Setidaknya ada dua hal yang cukup penting terkait sistem perencanaan pembangunan di atas. Hal pertama adalah partisipasi masyarakat, dan yang kedua adalah data serta informasi. Undang-Undang Nomor 25 Tahun 2004 menyatakan salah satu tujuan Sistem Perencanaan Pembangunan Nasional adalah mengoptimalkan partisipasi masyarakat, yaitu keikutsertaan masyarakat untuk mengakomodasikan kepentingan mereka dalam proses penyusunan rencana pembangunan (Pasal  2 ayat 4 beserta penjelasan). Secara formal, partisipasi masyarakat dalam perencanaan pembangunan daerah dapat melalui Musyawarah Perencanaan Pembangunan (Musrenbang) yang minimal dilaksanakan setahun sekali oleh penyelenggara daerah. Musrenbang dilaksanakan secara bottom up, yaitu menghimpun partisipasi masyarakat dari level kelurahan, kecamatan, hingga kota dan lalu provinsi. Hasil dari partisipasi masyarakat tersebut akan menjadi bahan pemerintah daerah dan instansi pelaksana untuk menyusun usulan anggaran serta kegiatan yang sebelumnya dirumuskan terlebih dahulu dalam RPJMD dan RKPD.

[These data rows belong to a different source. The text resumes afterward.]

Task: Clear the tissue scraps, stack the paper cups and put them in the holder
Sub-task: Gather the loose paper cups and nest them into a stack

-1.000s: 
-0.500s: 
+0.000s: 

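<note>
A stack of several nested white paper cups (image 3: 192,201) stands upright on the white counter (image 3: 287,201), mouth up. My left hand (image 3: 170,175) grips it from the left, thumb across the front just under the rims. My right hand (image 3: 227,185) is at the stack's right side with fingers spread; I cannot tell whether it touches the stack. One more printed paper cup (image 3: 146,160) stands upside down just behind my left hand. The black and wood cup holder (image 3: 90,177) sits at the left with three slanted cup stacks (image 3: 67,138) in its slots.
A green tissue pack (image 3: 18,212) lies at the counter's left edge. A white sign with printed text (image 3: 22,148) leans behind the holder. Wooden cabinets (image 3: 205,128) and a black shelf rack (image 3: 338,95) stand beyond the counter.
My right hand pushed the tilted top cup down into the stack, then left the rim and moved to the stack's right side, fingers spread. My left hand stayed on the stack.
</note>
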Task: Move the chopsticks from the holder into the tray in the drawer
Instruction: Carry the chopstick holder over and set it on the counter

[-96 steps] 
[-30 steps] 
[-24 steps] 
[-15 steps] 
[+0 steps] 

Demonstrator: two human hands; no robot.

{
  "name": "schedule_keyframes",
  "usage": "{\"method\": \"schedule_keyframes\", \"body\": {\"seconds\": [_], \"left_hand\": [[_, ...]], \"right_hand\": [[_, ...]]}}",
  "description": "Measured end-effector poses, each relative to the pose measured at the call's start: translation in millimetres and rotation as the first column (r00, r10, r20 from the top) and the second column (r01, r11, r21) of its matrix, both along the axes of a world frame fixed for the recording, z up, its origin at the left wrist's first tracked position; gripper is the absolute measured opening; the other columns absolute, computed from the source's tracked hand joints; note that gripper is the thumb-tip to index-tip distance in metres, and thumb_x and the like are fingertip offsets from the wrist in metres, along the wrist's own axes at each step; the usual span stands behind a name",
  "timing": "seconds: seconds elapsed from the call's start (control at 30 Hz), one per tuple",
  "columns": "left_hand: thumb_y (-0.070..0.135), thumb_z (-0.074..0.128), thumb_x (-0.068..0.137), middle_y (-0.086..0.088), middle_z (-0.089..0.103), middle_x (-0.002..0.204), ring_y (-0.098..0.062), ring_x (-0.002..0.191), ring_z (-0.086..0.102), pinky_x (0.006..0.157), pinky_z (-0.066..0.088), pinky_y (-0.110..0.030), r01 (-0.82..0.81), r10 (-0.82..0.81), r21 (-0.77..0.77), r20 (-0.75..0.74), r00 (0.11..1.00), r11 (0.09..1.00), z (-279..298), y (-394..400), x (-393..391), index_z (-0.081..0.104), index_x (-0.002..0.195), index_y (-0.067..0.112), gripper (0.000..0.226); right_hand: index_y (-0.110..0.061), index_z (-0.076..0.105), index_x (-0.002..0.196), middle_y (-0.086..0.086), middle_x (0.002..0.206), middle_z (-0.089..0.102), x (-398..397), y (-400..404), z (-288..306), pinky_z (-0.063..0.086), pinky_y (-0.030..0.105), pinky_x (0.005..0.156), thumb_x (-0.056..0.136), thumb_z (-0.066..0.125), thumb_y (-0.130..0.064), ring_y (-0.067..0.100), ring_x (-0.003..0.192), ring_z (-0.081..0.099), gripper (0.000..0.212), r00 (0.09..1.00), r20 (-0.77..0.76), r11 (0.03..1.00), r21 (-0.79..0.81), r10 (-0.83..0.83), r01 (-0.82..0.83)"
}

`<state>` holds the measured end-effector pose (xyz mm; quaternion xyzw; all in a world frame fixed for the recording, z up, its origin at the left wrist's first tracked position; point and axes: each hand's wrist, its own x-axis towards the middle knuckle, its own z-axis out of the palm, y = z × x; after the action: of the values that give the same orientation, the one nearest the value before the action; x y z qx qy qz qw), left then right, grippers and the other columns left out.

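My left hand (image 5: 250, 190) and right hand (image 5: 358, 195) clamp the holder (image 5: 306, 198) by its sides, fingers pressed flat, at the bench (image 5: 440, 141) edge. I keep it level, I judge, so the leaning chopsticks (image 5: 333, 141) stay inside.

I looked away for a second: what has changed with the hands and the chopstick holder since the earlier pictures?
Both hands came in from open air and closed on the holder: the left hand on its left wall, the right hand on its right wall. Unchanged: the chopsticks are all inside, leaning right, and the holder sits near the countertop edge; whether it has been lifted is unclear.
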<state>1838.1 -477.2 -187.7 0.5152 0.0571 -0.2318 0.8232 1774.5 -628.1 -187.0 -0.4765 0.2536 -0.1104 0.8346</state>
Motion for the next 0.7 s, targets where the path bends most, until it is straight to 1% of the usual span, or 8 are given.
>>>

Terkait dengan data dan informasi, Undang-Undang Nomor 25 Tahun 2004 juga mengamanatkan bahwa perencanaan pembangunan didasarkan pada data dan informasi akurat yang dapat dipertanggungjawabkan (Pasal 31). Dalam Peraturan Menteri Dalam Negeri Republik Indonesia Nomor 86 Tahun 2017, data dan informasi terkait pembangunan daerah dikelola secara terpadu dalam Sistem Informasi Pembangunan Daerah (SIPD). Cakupan informasi yang dikelola dalam SIPD antara lain kondisi geografis, demografi, potensi sumber daya, ekonomi dan keuangan, serta informasi lain yang terkait dengan daerah. Sumber data dan informasi dapat berasal dari sumber primer ataupun sekunder. Sumber primer diperoleh dari kegiatan penelitian, monitoring dan evaluasi, serta kegiatan sejenis lainnya yang dilaksanakan secara periodik oleh Perangkat Daerah. Sedangkan sumber sekunder dapat diperoleh dari Badan Pusat Statistik (BPS), ataupun hasil riset dan studi oleh lembaga yang berkompeten.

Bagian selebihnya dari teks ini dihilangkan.